* What is being asked *
Quote the whole listing word for word. Do not include the pictures.

=== Section Start ===

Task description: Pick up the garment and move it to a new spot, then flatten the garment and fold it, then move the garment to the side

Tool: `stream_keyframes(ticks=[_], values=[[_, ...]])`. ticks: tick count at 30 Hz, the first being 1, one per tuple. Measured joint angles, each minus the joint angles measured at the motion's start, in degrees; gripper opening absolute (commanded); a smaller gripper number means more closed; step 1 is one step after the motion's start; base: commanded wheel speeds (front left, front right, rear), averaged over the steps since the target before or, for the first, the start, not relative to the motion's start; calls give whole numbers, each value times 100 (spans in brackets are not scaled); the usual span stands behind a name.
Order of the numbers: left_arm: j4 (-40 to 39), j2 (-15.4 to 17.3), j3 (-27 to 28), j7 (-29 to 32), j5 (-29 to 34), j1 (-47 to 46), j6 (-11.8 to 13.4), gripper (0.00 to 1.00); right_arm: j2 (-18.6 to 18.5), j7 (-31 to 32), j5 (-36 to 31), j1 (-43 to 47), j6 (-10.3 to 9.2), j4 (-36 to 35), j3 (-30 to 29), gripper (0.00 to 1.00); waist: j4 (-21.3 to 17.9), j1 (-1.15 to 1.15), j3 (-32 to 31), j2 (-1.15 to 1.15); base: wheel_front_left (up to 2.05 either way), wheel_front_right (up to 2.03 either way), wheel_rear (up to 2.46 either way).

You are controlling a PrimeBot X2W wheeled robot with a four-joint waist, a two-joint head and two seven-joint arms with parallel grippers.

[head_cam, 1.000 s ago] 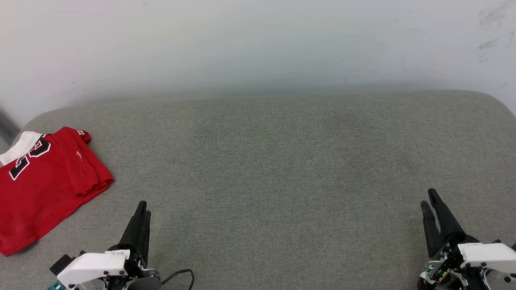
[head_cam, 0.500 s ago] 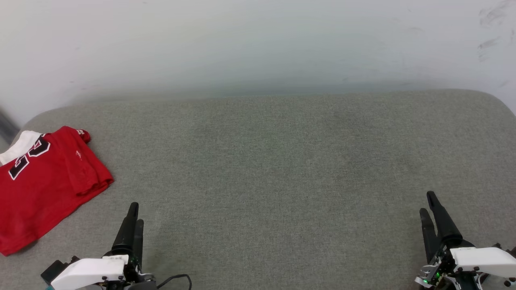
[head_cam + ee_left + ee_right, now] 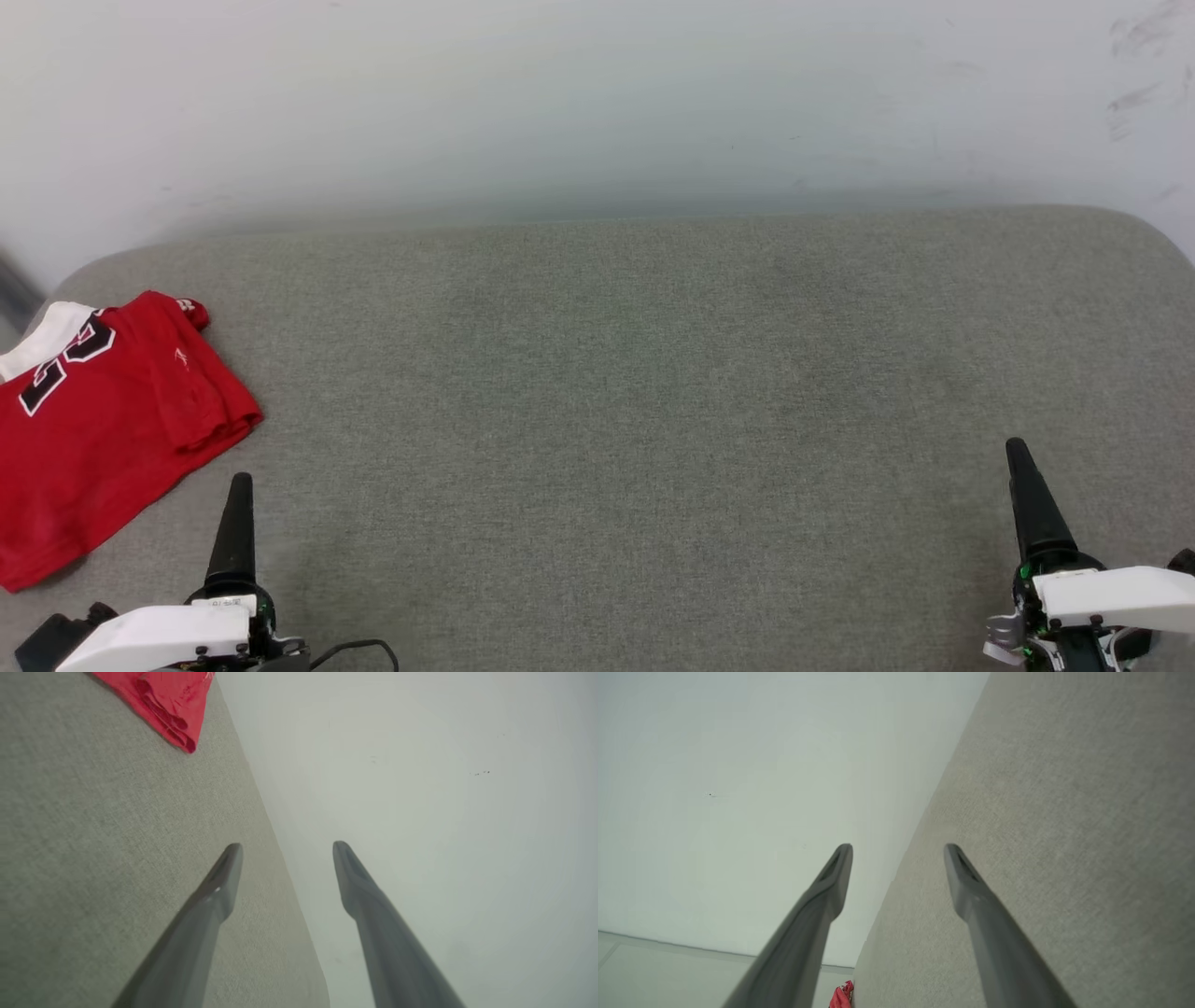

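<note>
The red shirt (image 3: 103,420) lies folded on the grey padded bench (image 3: 616,392), against the bench's left edge and close to its far left corner. It runs out of the head view on the left. A white sleeve shows at the shirt's far left end, with part of a black, white-outlined number next to it. Its right side is a stack of folded layers. Nothing touches the shirt.

The left gripper (image 3: 284,851) hangs over the near left part of the bench, near the shirt's near right hem but clear of it. Its two dark fingers (image 3: 219,891) are spread wide apart with nothing between them, and they point toward the bench's far edge and the pale wall (image 3: 597,93) behind it. A thin black cable (image 3: 364,649) curls beside its white wrist housing.

The right gripper (image 3: 897,851) hangs over the near right part of the bench, well apart from the shirt. Its fingers (image 3: 971,891) are likewise spread and empty. In the right wrist view a small scrap of red shows at the far end of the bench, next to a strip of pale floor (image 3: 644,975).
</note>
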Motion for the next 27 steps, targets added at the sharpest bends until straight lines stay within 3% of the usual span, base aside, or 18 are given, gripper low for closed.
stream_keyframes(ticks=[8, 13, 18, 27], values=[[-361, -2, 189, -166, 770, 0, 103, 100, 0, -168, -1352, -18, 0, -523, -45, 100, -6, 0, 24, 0, 0, 0, 0], [-866, 1, 220, -265, 1437, -1, 388, 100, 1, -258, -2374, -55, 0, -973, 56, 100, -6, 0, 61, 0, 0, 0, 0], [-1383, 3, 12, -353, 2037, 2, 652, 100, 0, -361, -3314, -95, 0, -1371, 163, 100, -6, 0, 101, 0, 0, 0, 0], [-1958, 7, -569, -521, 3238, 147, 834, 100, -1, -525, -4515, -110, 0, -1772, 354, 100, -10, 0, 155, 0, 0, 0, 0]])
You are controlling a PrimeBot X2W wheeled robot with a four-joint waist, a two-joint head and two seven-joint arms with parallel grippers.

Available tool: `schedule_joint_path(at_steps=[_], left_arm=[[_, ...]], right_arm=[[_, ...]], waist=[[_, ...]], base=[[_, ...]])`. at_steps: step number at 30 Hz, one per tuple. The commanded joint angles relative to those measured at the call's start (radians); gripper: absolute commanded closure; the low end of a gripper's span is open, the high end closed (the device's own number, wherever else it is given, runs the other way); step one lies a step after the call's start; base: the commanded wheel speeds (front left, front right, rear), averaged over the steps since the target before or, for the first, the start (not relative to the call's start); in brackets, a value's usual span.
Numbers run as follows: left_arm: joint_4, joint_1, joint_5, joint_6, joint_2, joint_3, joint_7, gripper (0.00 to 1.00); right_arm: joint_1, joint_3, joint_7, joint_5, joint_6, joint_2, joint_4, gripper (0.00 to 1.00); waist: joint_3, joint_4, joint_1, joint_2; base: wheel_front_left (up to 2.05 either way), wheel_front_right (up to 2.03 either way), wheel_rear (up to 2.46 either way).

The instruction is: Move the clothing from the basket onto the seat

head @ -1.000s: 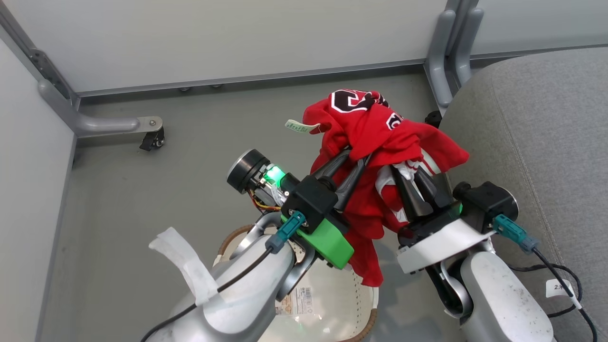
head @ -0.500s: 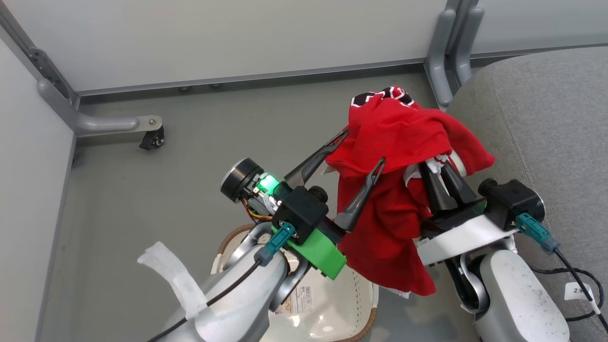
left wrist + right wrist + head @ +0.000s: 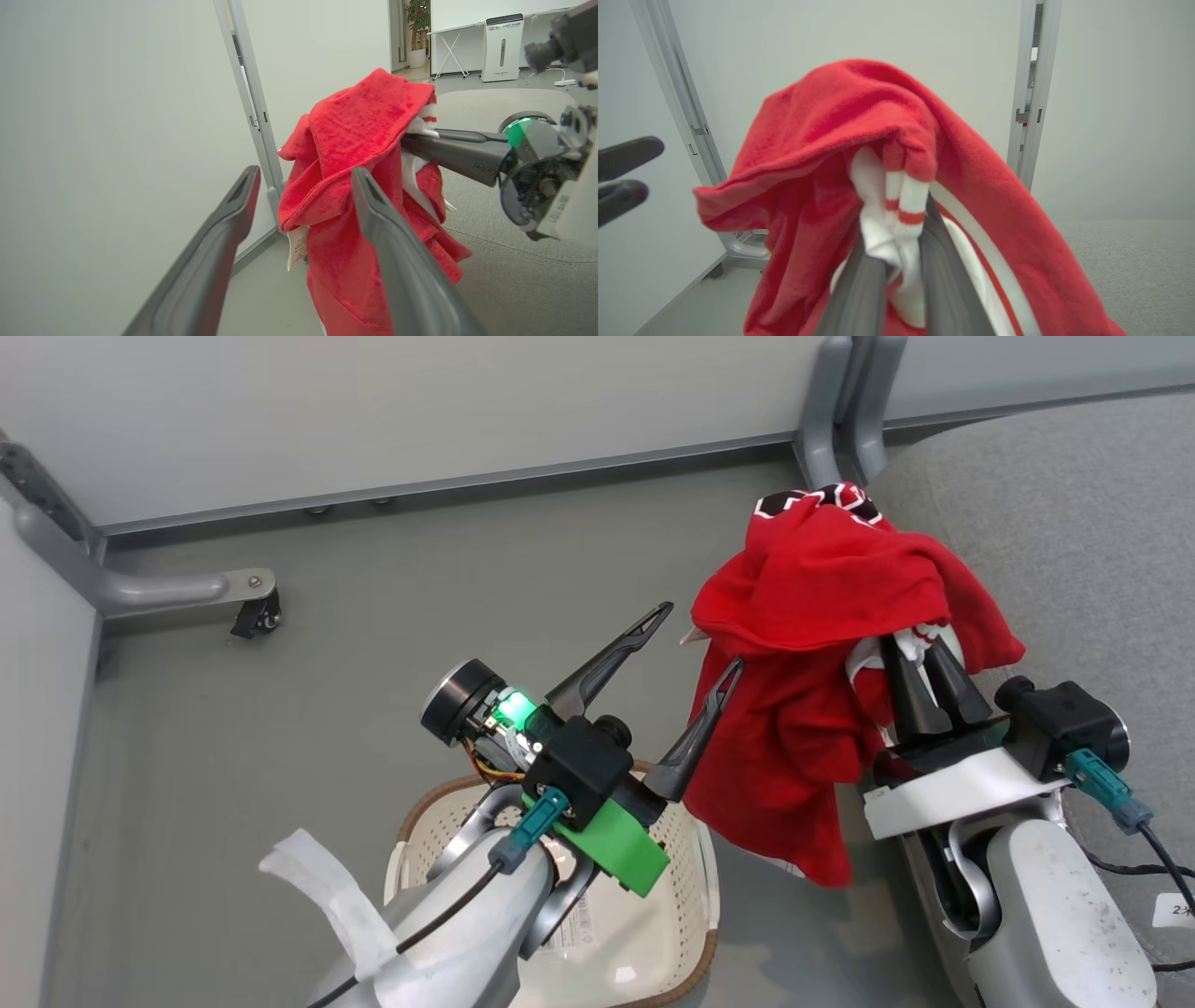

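The left gripper point(image 3: 703, 635) has released the clothing point(image 3: 822, 579); its jaws stand spread, left of it. The right gripper point(image 3: 912, 642) pinches the clothing's white trim between its jaws, beside the seat point(image 3: 1074, 504).

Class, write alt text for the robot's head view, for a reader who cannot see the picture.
The right gripper is shut on a crumpled red jersey, which hangs from it at the edge of the grey seat. The left gripper is open beside the jersey, above the white basket on the floor.
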Motion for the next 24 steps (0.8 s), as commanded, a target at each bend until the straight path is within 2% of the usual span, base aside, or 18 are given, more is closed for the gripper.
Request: schedule_joint_path(at_steps=[1, 14, 24], left_arm=[[-0.001, 0.008, 0.003, -0.003, 0.006, 0.005, -0.001, 0.0], [0.002, -0.02, 0.025, -0.024, 0.009, 0.009, -0.001, 0.0], [0.009, -0.029, 0.039, -0.029, 0.015, 0.012, -0.001, 0.0]], right_arm=[[-0.001, -0.01, -0.001, -0.008, -0.001, -0.004, -0.008, 1.0], [0.043, -0.082, -0.002, -0.005, -0.001, -0.003, -0.04, 1.0], [0.086, -0.133, -0.002, 0.014, -0.001, -0.003, -0.055, 1.0]], waist=[[0.022, -0.044, 0.0, 0.0106], [0.074, -0.198, 0.0, 0.0106], [0.105, -0.272, 0.0, 0.0106]], base=[[0.0, 0.0, 0.0], [0.0, 0.0, 0.0], [0.0, 0.0, 0.0]])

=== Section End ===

* Completed task *
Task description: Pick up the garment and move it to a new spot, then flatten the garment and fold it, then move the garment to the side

Tool: `stream_keyframes(ticks=[_], values=[[_, ...]])`. ticks: tick count at 30 Hz, the first being 1, one per tuple. Measured joint angles, each minus the joint angles measured at the motion's start, in degrees; gripper opening absolute (commanded); a smaller gripper number means more closed; step 1 is one step after the motion's start; base: commanded wheel speeds (front left, front right, rear), averaged over the steps since the target before or, for the first, the start, not relative to the motion's start; calls give whole numbers, each value times 100 (spans in brackets are not scaled); the usual span stands behind a name.
Order of the numbers: left_arm: j4 (-40 to 39), j2 (-15.4 to 17.3), j3 (-27 to 28), j7 (-29 to 32), j5 (-29 to 34), j1 (-47 to 46), j6 (-11.8 to 13.4), gripper (0.00 to 1.00); right_arm: j2 (-18.6 to 18.5), j7 (-31 to 32), j5 (-36 to 31), j1 (-43 to 47), j6 (-10.3 to 9.2), j4 (-36 to 35), j3 (-30 to 29), gripper (0.00 to 1.00); waist: j4 (-21.3 to 17.9), j1 (-1.15 to 1.15), j3 (-32 to 31), j2 (-1.15 to 1.15); base: wheel_front_left (up to 2.05 either way), wheel_front_right (up to 2.03 either way), wheel_rear (up to 2.46 either way).

You are controlling a PrimeBot X2W wheeled robot with a four-joint waist, a two-joint head and two seven-joint arms with parallel grippers.

[head_cam, 1.000 s ago] 
[head_cam, 0.500 s ago] 
[head_cam + ee_left + ee_right, now] 

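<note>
The red shirt (image 3: 103,420) lies folded on the grey padded bench (image 3: 616,392), against the bench's left edge and close to its far left corner. It runs out of the head view on the left. A white sleeve shows at the shirt's far left end, with part of a black, white-outlined number next to it. Its right side is a stack of folded layers. Nothing touches the shirt.

The left gripper (image 3: 284,851) hangs over the near left part of the bench, near the shirt's near right hem but clear of it. Its two dark fingers (image 3: 219,891) are spread wide apart with nothing between them, and they point toward the bench's far edge and the pale wall (image 3: 597,93) behind it. A thin black cable (image 3: 364,649) curls beside its white wrist housing.

The right gripper (image 3: 897,851) hangs over the near right part of the bench, well apart from the shirt. Its fingers (image 3: 971,891) are likewise spread and empty. In the right wrist view a small scrap of red shows at the far end of the bench, next to a strip of pale floor (image 3: 644,975).
</note>
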Motion for the next 27 steps, targets added at the sharpest bends until straight lines stay within 3% of the usual span, base aside, or 18 are given, gripper low for closed.
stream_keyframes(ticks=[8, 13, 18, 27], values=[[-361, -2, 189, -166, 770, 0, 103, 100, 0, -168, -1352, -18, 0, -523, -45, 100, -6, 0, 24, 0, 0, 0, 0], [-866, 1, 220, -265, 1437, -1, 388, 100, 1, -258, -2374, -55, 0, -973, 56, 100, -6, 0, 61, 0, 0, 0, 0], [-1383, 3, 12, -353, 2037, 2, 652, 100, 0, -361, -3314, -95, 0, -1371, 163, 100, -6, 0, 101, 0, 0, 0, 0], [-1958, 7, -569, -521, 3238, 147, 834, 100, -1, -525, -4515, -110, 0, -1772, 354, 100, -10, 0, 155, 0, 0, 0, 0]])
You are controlling a PrimeBot X2W wheeled robot with a four-joint waist, a two-joint head and two seven-joint arms with parallel grippers.

Available tool: `schedule_joint_path(at_steps=[_], left_arm=[[_, ...]], right_arm=[[_, ...]], waist=[[_, ...]], base=[[_, ...]])`. at_steps: step number at 30 Hz, one per tuple. The commanded joint angles relative to those measured at the call's start (radians); gripper: absolute commanded closure; the low end of a gripper's span is open, the high end closed (the device's own number, wherever else it is given, runs the other way); step one lies a step after the call's start; base: the commanded wheel speeds (front left, front right, rear), averaged over the steps since the target before or, for the first, the start (not relative to the call's start); in brackets, a value's usual span.
Numbers run as follows: left_arm: joint_4, joint_1, joint_5, joint_6, joint_2, joint_3, joint_7, gripper (0.00 to 1.00); right_arm: joint_1, joint_3, joint_7, joint_5, joint_6, joint_2, joint_4, gripper (0.00 to 1.00); waist: joint_3, joint_4, joint_1, joint_2; base: wheel_front_left (up to 2.05 either way), wheel_front_right (up to 2.03 either way), wheel_rear (up to 2.46 either way).

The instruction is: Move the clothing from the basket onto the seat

head @ -1.000s: 
head @ -0.500s: 
left wrist + right wrist + head @ +0.000s: 

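The left gripper point(image 3: 703, 635) has released the clothing point(image 3: 822, 579); its jaws stand spread, left of it. The right gripper point(image 3: 912, 642) pinches the clothing's white trim between its jaws, beside the seat point(image 3: 1074, 504).

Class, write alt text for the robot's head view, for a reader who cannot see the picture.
The right gripper is shut on a crumpled red jersey, which hangs from it at the edge of the grey seat. The left gripper is open beside the jersey, above the white basket on the floor.
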Motion for the next 24 steps (0.8 s), as commanded, a target at each bend until the straight path is within 2% of the usual span, base aside, or 18 are given, more is closed for the gripper.
Request: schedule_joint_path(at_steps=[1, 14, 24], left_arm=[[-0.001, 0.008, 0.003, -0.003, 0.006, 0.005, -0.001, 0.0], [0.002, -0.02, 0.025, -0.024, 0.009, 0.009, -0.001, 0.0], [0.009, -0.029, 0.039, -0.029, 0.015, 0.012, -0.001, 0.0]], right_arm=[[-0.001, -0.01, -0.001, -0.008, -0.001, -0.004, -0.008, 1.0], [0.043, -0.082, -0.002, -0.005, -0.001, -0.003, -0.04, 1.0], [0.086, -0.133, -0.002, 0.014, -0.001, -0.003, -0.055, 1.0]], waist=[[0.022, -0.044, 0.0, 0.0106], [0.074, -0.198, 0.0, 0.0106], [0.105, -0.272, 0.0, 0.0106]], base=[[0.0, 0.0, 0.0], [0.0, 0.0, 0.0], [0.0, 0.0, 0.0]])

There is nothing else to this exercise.